→ **What to work on**:
Every line of the records below that holds the word "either" should be copied out.

→ **Data extracts**:
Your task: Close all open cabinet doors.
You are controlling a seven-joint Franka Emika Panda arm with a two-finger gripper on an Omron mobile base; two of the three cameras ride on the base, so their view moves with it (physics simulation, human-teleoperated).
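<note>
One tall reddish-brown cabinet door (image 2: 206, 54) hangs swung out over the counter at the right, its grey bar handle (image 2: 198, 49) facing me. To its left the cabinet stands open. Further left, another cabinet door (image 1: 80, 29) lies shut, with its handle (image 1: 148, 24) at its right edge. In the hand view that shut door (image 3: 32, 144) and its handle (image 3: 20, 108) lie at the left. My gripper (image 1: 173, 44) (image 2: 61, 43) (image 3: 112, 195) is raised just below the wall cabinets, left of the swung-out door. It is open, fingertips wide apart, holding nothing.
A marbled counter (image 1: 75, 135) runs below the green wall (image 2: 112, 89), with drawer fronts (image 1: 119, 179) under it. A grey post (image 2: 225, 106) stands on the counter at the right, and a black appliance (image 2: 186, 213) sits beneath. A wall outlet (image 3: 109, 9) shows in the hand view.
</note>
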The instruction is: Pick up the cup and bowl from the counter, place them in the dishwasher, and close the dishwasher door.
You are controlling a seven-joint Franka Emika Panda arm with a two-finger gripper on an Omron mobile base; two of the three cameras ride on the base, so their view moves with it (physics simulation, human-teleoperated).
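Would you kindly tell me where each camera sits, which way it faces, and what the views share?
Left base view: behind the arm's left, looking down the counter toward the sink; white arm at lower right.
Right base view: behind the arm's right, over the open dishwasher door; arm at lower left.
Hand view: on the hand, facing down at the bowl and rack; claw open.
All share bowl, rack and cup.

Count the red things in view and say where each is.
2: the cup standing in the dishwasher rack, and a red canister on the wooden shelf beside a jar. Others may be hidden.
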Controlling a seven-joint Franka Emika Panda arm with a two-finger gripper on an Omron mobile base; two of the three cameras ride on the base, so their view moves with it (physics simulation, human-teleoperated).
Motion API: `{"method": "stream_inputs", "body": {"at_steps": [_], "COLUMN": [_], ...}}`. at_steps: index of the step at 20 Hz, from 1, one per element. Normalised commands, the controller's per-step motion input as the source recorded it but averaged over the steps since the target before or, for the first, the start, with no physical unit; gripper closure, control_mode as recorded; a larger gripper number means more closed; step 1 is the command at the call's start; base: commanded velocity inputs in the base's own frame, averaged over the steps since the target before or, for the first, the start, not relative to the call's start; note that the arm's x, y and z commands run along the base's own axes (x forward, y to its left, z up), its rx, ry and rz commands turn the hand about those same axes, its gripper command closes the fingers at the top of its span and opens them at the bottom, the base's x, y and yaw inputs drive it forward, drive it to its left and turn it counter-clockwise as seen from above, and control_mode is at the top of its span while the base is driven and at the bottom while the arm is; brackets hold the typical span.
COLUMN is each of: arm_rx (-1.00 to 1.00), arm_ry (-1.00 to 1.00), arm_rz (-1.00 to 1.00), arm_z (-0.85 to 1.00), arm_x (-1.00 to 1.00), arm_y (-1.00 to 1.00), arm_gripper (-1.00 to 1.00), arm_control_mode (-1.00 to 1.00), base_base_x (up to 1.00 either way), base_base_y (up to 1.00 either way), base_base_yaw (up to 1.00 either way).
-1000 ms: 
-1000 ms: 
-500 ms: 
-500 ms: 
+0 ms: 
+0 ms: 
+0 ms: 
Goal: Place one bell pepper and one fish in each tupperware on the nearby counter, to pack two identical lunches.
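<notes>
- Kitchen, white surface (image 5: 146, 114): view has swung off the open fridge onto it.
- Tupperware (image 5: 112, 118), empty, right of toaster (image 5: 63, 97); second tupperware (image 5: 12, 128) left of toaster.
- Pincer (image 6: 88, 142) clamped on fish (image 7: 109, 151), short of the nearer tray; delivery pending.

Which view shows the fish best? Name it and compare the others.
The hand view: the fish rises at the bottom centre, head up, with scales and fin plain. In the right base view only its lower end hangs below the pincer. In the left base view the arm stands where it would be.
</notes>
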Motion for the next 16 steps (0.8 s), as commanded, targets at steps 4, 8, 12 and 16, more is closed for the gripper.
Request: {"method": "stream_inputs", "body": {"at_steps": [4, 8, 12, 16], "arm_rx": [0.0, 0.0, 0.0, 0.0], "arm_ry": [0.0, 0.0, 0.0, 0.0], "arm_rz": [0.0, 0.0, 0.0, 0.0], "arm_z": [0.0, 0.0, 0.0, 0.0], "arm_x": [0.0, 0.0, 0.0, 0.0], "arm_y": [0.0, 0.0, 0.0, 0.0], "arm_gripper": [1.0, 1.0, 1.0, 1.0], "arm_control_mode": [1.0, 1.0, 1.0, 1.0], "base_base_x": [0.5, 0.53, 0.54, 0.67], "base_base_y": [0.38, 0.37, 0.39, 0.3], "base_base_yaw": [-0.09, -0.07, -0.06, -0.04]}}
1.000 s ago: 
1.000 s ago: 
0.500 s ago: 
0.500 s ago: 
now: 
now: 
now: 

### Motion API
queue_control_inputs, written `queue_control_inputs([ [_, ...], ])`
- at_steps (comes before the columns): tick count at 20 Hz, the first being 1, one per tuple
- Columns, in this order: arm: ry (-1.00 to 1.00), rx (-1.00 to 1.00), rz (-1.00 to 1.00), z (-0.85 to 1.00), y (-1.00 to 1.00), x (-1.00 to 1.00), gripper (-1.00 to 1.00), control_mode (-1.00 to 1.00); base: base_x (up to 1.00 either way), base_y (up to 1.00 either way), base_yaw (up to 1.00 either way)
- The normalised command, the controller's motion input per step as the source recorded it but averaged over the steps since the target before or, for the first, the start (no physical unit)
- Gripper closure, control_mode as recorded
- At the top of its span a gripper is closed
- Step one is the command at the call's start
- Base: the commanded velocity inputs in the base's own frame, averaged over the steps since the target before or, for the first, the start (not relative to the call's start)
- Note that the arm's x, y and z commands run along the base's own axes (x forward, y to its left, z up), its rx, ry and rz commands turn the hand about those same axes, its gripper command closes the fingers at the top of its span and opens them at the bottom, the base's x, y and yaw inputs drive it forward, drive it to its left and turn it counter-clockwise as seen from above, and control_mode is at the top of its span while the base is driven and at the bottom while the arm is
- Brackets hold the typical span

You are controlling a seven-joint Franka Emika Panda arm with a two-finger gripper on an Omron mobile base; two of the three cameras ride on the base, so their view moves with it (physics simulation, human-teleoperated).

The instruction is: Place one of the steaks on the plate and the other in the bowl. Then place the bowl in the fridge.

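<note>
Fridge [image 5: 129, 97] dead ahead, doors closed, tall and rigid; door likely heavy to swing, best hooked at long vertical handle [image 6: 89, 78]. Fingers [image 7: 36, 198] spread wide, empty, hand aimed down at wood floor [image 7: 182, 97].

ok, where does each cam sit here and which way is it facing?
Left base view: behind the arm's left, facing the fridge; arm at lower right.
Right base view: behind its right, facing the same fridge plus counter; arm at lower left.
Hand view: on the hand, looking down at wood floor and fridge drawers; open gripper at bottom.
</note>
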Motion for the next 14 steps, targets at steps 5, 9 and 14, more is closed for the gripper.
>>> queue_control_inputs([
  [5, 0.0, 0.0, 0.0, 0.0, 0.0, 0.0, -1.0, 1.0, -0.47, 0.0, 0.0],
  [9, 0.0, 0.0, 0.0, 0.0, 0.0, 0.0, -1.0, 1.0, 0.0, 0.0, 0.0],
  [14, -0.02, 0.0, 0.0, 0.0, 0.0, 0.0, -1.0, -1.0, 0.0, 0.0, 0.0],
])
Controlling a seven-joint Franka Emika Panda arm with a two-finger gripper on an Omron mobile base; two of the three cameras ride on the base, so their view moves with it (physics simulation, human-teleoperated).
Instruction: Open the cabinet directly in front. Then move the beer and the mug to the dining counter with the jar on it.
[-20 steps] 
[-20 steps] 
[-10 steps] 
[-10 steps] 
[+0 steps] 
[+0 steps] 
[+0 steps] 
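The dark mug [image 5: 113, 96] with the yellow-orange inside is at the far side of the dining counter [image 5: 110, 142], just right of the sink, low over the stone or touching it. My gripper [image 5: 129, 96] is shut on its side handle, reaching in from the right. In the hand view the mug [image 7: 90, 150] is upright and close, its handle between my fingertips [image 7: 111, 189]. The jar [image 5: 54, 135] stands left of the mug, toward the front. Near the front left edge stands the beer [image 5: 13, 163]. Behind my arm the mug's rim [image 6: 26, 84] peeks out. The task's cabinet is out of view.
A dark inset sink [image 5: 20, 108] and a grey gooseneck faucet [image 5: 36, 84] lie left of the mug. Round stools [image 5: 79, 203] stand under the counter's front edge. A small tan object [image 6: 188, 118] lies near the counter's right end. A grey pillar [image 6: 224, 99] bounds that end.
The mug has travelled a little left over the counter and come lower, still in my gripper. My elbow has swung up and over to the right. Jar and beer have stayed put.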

→ **Answer for this exercise**:
COLUMN is each of: arm_rx (-1.00 to 1.00), arm_ry (-1.00 to 1.00), arm_rz (-1.00 to 1.00), arm_z (-0.85 to 1.00), arm_x (-1.00 to 1.00), arm_y (-1.00 to 1.00), arm_gripper (-1.00 to 1.00), arm_control_mode (-1.00 to 1.00), base_base_x (up to 1.00 either way), base_base_y (up to 1.00 either way), base_base_yaw (up to 1.00 either way).
- Columns, in this order: arm: ry (-1.00 to 1.00), rx (-1.00 to 1.00), rz (-1.00 to 1.00), z (-0.85 to 1.00), y (-1.00 to 1.00), x (-1.00 to 1.00), gripper (-1.00 to 1.00), control_mode (-1.00 to 1.00); base: base_x (up to 1.00 either way), base_y (up to 1.00 either way), base_yaw (up to 1.00 either way)

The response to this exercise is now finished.